CASELLAS, District Judge.

Pending before the Court is Plaintiffs motion for summary judgment (Docket # 22). Defendants filed an opposition (Docket # 25) and Plaintiff replied (Docket # 34). After carefully examining the parties’ arguments, the case record and the applicable law, Plaintiffs motion will be GRANTED.

Factual Background

Plaintiff in the instant case is a Florida corporation engaged in the business of buying and selling wholesale quantities of perishable agricultural commodities (herein “produce”) and is a dealer subject to and licensed under the provisions of the Perishable Agricultural Commodities Act, 7 U.S.C. § 499e(c) (hereinafter “PACA”) (Docket # 1 at ¶ 3). 1 Defendants are a *210 Puerto Rico corporation, Axel González, Inc. d/b/a North Produce (“North Produce”), and its officers, Axel H. González and Sasha E. Aponte, who allegedly ordered and accepted wholesale amounts of produce worth $116,217.50 and failed to pay Plaintiff for said produce (Docket # 1 at ¶¶ 4-7). Plaintiff asserts that “at the time of the receipt of the produce, plaintiff became a beneficiary in a statutory trust designed to assure payment to produce suppliers” and that as such, it has an interest in said PACA trust in the amount of $116,217.50 and will remain a beneficiary until full payment is made (Docket # 1 at ¶8). Howéver, Co-defendant North Produce ceased all operations on April of 2002 and Defendants are unable to pay Plaintiff (Docket # 1 at ¶ 10). Plaintiff then contends that Defendants’ failure to pay and the closing of their business indicates that Defendants have failed to maintain sufficient assets in the statutory trust to cover their debt and thus, have dissipated the trust assets in violation of Section 5(c) of the PACA and PACA regulations (Docket # 1 at ¶ 11). Therefore, Plaintiff has filed suit for failure to pay trust funds, failure' to pay for goods sold and unlawful dissipation of trust assets against the corporate officials.

Standard of Review

Fed.R.Civ.P. 56(b) provides that: “A party against whom a claim ... is asserted ... may, at any time, move with or without supporting affidavits for a summary judgment in the party’s favor as to. all or any part [of the claims asserted against him/her].” The Court may grant the mov-ant’s motion for summary judgment when “the pleadings, depositions, answers to interrogatories, and admissions on file, together with the affidavits, if any, show that there is no genuine issue as to any material fact and that the moving party is entitled to judgment as a matter of law.” Fed.R.Civ.P. 56(c); See also Anderson v. Liberty Lobby, Inc., 477 U.S. 242, 248, 106 S.Ct. 2505, 91 L.Ed.2d 202(1986); NASCO, Inc. v. Pub. Storage, Inc., 29 F.3d 28 (1st Cir.1994). “The principal judicial inquiry required by Rule 56 is whether a genuine issue of material fact exists.” 10A Charles A. Wright, Arthur R. Miller & Mary Kay Kane, Federal Practice and Procedure: Civil Sd § 2725, p. 401.
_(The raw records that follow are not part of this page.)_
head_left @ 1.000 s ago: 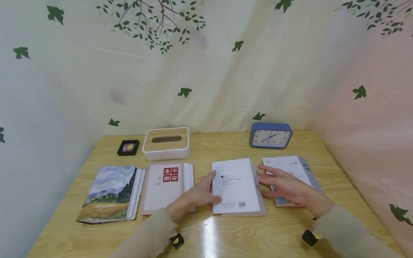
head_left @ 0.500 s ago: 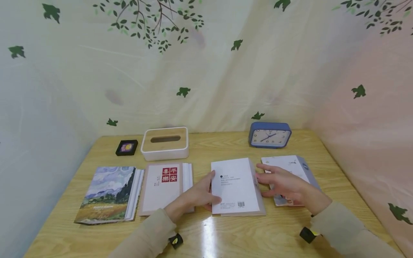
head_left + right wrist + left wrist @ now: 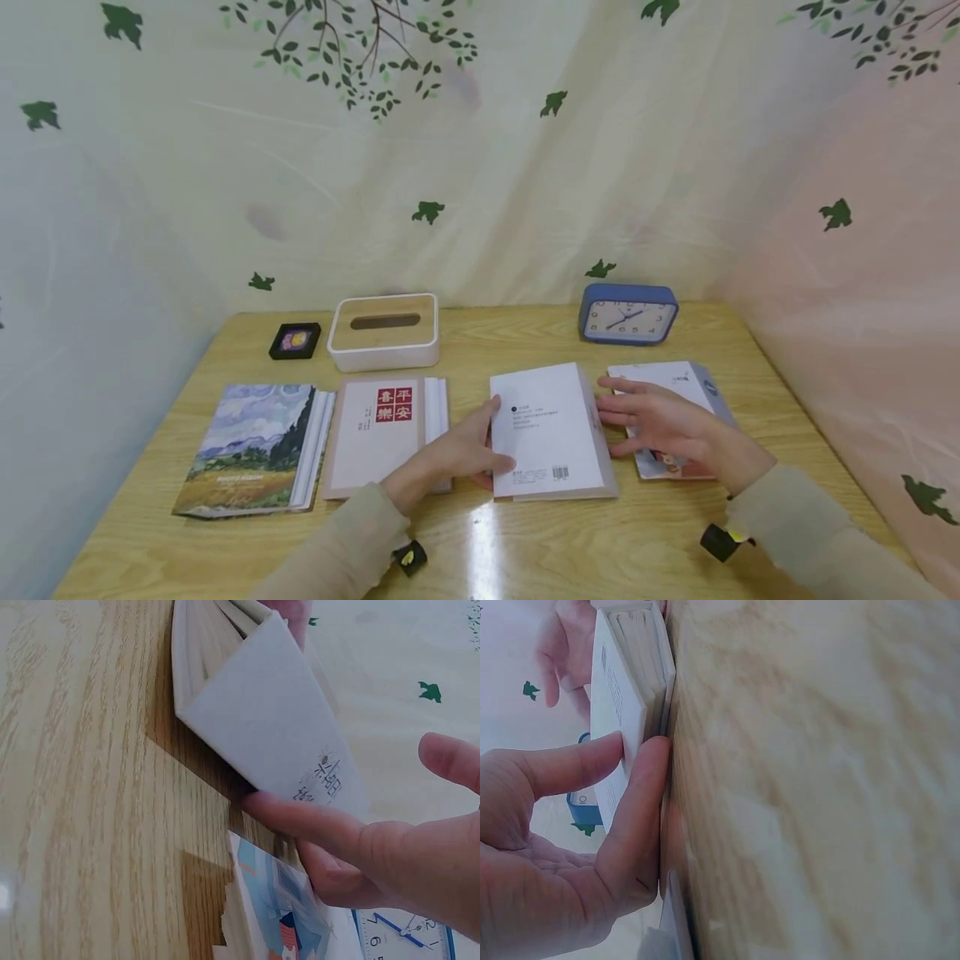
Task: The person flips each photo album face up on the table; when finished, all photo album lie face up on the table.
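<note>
A thick white book (image 3: 551,433) lies back cover up on the wooden table, its spine to the right. My left hand (image 3: 467,450) pinches its left edge, thumb on the cover and fingers underneath, as the left wrist view shows. In that view the page block (image 3: 641,656) gapes slightly between the covers. My right hand (image 3: 663,423) has its fingers extended to the book's spine (image 3: 262,712), fingertips right at its lower edge, thumb held away. Beneath that hand in the head view, a second white book (image 3: 678,381) is partly hidden; its picture cover (image 3: 281,900) shows in the right wrist view.
To the left lie a book with red squares (image 3: 375,458) and a landscape-painting book (image 3: 251,450). Behind them stand a small black frame (image 3: 295,342) and a white tissue box (image 3: 384,358). A blue clock (image 3: 628,315) is at the back right. Patterned cloth (image 3: 480,183) encloses the table.
My right hand has tilted up slightly, showing a little more of the book beneath it. My left hand keeps its pinch on the white book.
</note>
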A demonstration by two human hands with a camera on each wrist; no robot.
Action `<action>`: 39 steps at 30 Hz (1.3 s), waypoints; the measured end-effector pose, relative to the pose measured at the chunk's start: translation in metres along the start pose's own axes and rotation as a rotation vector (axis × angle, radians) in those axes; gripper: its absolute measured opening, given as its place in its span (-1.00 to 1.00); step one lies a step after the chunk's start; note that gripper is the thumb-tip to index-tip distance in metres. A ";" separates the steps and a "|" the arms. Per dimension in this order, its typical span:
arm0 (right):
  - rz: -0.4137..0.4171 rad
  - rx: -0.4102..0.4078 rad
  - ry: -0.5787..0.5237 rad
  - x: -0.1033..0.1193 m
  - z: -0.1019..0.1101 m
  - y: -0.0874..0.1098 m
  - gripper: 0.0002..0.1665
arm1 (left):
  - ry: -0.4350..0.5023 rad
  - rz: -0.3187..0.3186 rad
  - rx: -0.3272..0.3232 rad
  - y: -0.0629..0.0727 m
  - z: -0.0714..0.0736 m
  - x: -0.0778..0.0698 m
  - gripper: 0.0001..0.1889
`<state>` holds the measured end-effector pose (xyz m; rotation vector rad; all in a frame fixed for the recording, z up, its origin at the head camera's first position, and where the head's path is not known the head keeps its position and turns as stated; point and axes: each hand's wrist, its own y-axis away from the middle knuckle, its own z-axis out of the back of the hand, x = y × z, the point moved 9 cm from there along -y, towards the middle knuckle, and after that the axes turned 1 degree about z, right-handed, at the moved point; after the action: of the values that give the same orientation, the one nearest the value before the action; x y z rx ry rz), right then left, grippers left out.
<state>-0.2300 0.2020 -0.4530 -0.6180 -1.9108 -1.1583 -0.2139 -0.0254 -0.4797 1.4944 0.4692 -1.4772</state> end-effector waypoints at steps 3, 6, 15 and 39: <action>0.002 0.000 -0.034 -0.002 0.001 0.000 -0.12 | -0.010 0.001 0.005 0.002 0.000 -0.001 0.09; 0.008 -0.007 -0.040 -0.003 0.001 0.001 -0.09 | -0.010 0.006 0.012 0.001 0.000 0.000 0.09; 0.020 0.030 0.036 -0.003 -0.004 0.004 -0.07 | -0.037 -0.005 0.000 0.000 0.001 -0.002 0.07; 0.095 0.009 0.014 0.012 -0.010 0.012 -0.17 | -0.010 0.062 0.028 0.001 0.002 0.001 0.05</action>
<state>-0.2240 0.1987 -0.4349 -0.6868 -1.8530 -1.0910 -0.2139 -0.0280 -0.4801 1.5096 0.3945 -1.4472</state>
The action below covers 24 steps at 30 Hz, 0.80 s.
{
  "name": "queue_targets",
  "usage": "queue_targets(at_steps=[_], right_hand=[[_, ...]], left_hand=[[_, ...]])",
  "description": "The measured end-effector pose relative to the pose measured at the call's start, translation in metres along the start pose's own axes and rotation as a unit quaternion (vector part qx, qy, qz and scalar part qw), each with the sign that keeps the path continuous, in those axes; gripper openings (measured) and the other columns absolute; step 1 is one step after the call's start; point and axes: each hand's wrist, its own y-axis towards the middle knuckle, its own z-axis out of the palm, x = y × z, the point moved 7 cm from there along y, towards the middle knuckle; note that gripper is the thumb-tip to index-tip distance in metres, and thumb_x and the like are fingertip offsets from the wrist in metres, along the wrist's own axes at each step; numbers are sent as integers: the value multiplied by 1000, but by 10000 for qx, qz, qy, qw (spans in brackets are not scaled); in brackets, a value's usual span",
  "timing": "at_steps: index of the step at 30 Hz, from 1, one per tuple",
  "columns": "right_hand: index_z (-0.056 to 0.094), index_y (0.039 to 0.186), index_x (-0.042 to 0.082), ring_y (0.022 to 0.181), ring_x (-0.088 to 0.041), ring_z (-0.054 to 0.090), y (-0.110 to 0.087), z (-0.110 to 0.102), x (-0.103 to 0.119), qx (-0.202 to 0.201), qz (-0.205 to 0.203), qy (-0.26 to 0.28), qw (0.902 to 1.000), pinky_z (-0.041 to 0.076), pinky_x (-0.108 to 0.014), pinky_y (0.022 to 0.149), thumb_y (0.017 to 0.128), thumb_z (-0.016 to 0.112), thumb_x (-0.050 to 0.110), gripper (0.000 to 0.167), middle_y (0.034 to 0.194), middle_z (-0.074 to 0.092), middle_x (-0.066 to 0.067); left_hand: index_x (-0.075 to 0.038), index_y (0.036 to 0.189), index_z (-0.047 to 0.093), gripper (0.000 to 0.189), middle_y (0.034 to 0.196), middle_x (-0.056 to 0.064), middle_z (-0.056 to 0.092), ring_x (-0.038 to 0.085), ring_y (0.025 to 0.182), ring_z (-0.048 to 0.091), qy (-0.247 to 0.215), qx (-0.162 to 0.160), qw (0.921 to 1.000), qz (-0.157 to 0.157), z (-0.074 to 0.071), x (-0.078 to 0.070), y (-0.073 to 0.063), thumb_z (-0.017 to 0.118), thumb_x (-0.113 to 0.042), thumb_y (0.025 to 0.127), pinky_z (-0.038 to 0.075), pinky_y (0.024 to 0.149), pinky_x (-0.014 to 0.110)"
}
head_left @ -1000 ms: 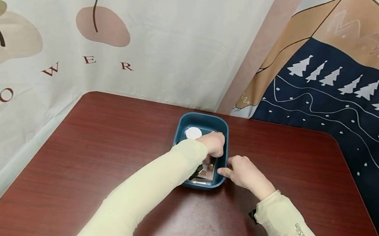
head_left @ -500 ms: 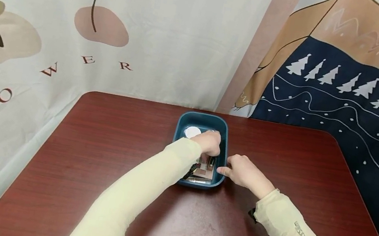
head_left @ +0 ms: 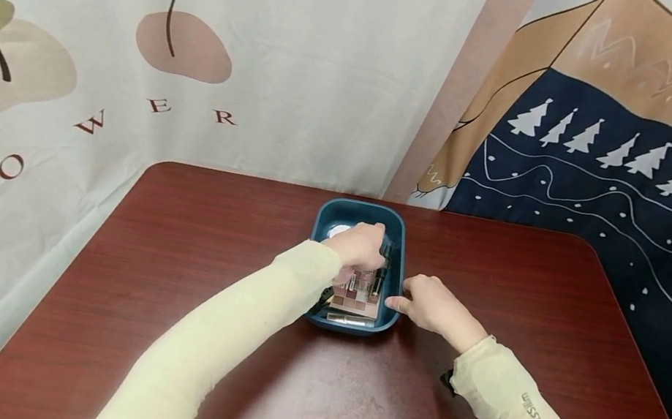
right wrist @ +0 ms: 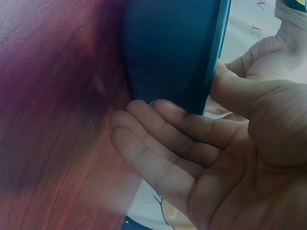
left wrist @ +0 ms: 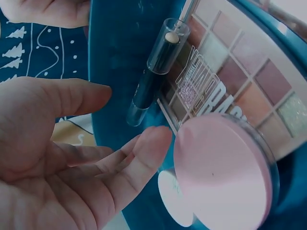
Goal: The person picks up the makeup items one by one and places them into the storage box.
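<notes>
A blue plastic bin [head_left: 366, 208] holds makeup. My left hand [head_left: 358, 244] is over its inside, with nothing between thumb and fingers. In the left wrist view, that hand's [left wrist: 72, 158] fingertips are close to a dark stick with a clear cap [left wrist: 152, 72], which lies along the bin's wall. Beside the stick is an eyeshadow palette [left wrist: 240, 57], partly covered by a round pink compact [left wrist: 220, 167]. A small white round piece [left wrist: 173, 197] shows under the compact's edge. My right hand [head_left: 436, 308] pinches the bin's right wall, thumb over the rim and fingers outside.
The bin stands at the far edge of a reddish-brown table [head_left: 223, 243]. A slim clear tube [head_left: 349, 320] lies at the bin's near end. A printed curtain [head_left: 306, 71] hangs right behind the table.
My left hand has shifted left inside the bin, and its fingers have come away from the dark stick, uncovering more of the stick and the palette. The right hand stays at the rim.
</notes>
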Motion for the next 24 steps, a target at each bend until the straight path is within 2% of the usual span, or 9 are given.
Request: queue_targets(at_steps=[6, 12, 15, 19, 21, 24], right_hand=[[75, 110, -2, 74, -19, 58, 1, 1, -2, 1, 134, 79, 9999, 53, -34, 69, 99, 71, 26, 31, 82, 71, -7], [75, 113, -4, 74, -19, 58, 1, 4, -6, 55, 172, 238, 9996, 54, -34, 69, 98, 73, 26, 33, 84, 72, -8], [75, 112, -3, 75, -19, 59, 1, 4, -8, 40, 170, 281, 9995, 54, -34, 70, 97, 73, 28, 34, 85, 72, -7], [75, 111, -1, 76, -19, 59, 2, 2, -11, -25, 231, 330, 9992, 55, -36, 71, 96, 74, 30, 34, 84, 71, -6], [76, 109, -1, 76, -20, 59, 2, 1, -12, -87, 230, 334, 9991, 55, -35, 70, 96, 75, 30, 34, 83, 71, -5], [75, 106, 0, 76, -20, 58, 2, 0, -12, -209, 189, 344, 9990, 54, -34, 69, 95, 76, 31, 33, 81, 69, -5]], left_hand=[[-4, 164, 24, 73, 166, 13, 34, 26, 149, 40, 81, -87, 9998, 136, -6, 9, -7, 61, -23, 104, 38, 119, 43], [-4, 163, 28, 71, 165, 13, 36, 28, 150, 39, 93, -170, 9994, 270, -10, 15, -16, 62, -25, 104, 37, 120, 46], [-4, 161, 32, 68, 161, 15, 42, 27, 144, 46, 73, -314, 9987, 393, -16, 16, -22, 62, -23, 103, 41, 117, 45], [-3, 157, 38, 63, 143, 15, 59, 25, 125, 61, -73, -526, 9966, 634, -23, 17, -31, 63, -22, 102, 52, 106, 42], [-3, 156, 40, 62, 133, 14, 64, 24, 119, 63, -119, -647, 9950, 746, -27, 18, -36, 63, -22, 102, 54, 102, 41], [-3, 155, 42, 61, 131, 13, 65, 24, 119, 62, -111, -830, 9931, 821, -32, 23, -42, 63, -23, 101, 54, 103, 42]])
In this regard, the First Circuit Court of Appeals has noted that for a dispute to be “genuine,” there must be sufficient evidence to permit a reasonable trier of fact to resolve the issue in favor of the non-moving party. U.S. v. One Parcel of Real Prop., 960 F.2d 200, 204 (1st Cir.1992); see also Boston Athletic Assn. v. Sullivan, 867 F.2d 22, 24 (1st Cir.1989); Medina-Muñoz v. R.J. Reynolds Tobacco, 896 F.2d 5, 8 (1st Cir.1990) (“[a] ‘genuine’ issue is one that must be decided at trial because the evidence, viewed in the light most favorable to the nonmovant, would permit a rational factfinder to resolve the issue in favor of either party.”) (citations omitted).

By like token, “material” means that the fact is one that might affect the outcome of the suit under the governing law. Morris v. Gov’t Dev. Bank of P.R., 27 F.3d 746, 748 (1st Cir.1994). “A fact is material if it tends to resolve any of the issues that have been properly raised by the parties.” *211 Wright, Miller & Kane, supra, § 2725 at p. 419. “Not every genuine factual conflict necessitates a trial. It is only when a disputed fact has the potential to change the outcome of the suit under the governing law if found favorably to the nonmov-ant that the materiality hurdle is cleared.” Martínez v. Colón, 54 F.3d 980, 983-84 (1st Cir.1995).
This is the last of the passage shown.